▶ _DATASET ENTRIES_
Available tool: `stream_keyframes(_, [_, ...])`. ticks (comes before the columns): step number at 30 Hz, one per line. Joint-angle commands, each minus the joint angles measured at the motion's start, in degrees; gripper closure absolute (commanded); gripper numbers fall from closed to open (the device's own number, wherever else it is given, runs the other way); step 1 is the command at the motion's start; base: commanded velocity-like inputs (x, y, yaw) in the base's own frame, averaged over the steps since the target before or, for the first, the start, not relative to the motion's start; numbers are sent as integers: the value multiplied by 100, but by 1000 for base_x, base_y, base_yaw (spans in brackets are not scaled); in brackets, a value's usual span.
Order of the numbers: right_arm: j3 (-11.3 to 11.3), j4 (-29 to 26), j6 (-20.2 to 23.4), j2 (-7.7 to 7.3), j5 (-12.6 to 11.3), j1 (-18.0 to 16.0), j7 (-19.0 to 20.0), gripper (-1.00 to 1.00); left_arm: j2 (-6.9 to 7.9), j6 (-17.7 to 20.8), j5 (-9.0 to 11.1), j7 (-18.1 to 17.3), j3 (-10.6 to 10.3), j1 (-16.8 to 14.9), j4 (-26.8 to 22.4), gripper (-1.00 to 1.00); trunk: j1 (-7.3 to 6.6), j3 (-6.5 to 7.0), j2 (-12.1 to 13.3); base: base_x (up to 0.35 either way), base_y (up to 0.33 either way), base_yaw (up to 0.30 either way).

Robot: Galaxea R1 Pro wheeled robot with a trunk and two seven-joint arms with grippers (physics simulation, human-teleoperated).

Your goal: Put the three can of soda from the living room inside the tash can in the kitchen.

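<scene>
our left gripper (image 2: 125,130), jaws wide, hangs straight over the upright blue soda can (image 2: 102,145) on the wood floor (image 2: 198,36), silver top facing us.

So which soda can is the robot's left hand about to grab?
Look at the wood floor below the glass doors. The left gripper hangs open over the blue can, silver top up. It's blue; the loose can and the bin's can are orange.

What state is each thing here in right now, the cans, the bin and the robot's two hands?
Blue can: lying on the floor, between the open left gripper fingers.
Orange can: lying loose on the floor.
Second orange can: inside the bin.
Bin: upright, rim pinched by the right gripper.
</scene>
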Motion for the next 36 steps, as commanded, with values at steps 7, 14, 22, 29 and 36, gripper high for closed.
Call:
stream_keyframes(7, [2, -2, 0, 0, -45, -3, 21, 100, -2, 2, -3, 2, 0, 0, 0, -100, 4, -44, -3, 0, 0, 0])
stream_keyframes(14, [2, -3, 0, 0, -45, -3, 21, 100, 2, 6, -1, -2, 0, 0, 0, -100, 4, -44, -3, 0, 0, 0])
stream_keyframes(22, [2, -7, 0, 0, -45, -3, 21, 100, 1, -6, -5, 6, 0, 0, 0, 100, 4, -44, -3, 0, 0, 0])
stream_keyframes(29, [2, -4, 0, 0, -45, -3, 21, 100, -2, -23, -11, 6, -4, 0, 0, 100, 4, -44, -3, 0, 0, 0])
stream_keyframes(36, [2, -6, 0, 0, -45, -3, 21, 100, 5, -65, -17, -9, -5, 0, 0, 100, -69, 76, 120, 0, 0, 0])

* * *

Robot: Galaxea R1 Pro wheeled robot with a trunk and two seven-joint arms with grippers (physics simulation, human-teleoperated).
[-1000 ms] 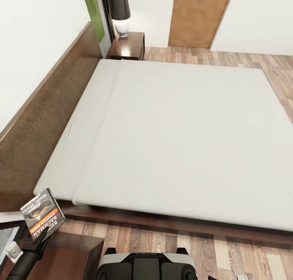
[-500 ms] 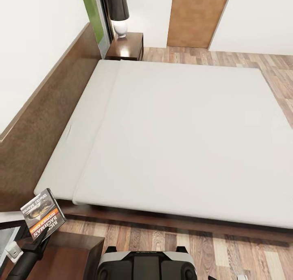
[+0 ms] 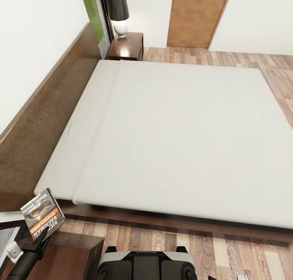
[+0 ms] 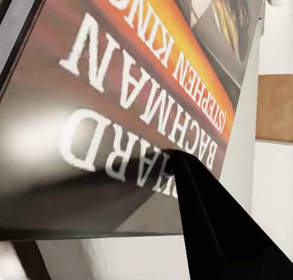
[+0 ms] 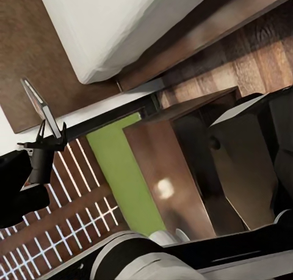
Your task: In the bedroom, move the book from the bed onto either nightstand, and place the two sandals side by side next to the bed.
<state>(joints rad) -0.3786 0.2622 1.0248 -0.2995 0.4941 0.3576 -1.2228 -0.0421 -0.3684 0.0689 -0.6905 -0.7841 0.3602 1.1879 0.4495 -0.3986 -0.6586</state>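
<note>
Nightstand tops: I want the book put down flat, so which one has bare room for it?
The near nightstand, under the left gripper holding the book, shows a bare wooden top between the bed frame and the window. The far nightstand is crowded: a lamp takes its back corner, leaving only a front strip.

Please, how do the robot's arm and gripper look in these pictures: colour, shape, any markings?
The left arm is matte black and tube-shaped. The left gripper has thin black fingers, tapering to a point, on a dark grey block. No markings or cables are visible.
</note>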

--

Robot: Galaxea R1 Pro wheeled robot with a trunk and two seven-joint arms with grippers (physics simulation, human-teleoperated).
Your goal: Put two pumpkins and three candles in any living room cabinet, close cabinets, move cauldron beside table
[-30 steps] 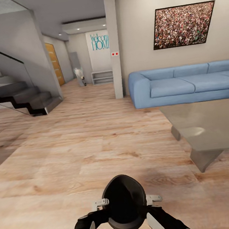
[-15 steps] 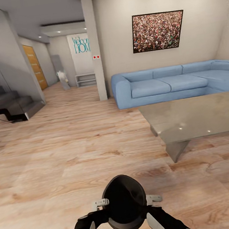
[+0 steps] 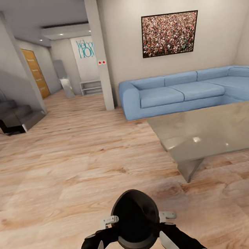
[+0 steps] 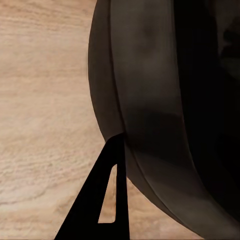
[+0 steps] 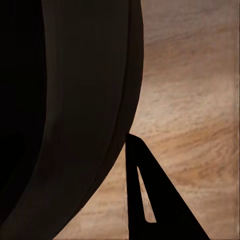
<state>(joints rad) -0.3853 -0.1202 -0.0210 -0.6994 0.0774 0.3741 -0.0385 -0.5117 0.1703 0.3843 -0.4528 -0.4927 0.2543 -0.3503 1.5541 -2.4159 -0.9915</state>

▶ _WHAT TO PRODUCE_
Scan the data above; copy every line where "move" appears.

▶ _RESPONSE AREA_
Your task: In the bedroom, move the book from the bed onto either nightstand, and place the two sandals side by side next to the bed.
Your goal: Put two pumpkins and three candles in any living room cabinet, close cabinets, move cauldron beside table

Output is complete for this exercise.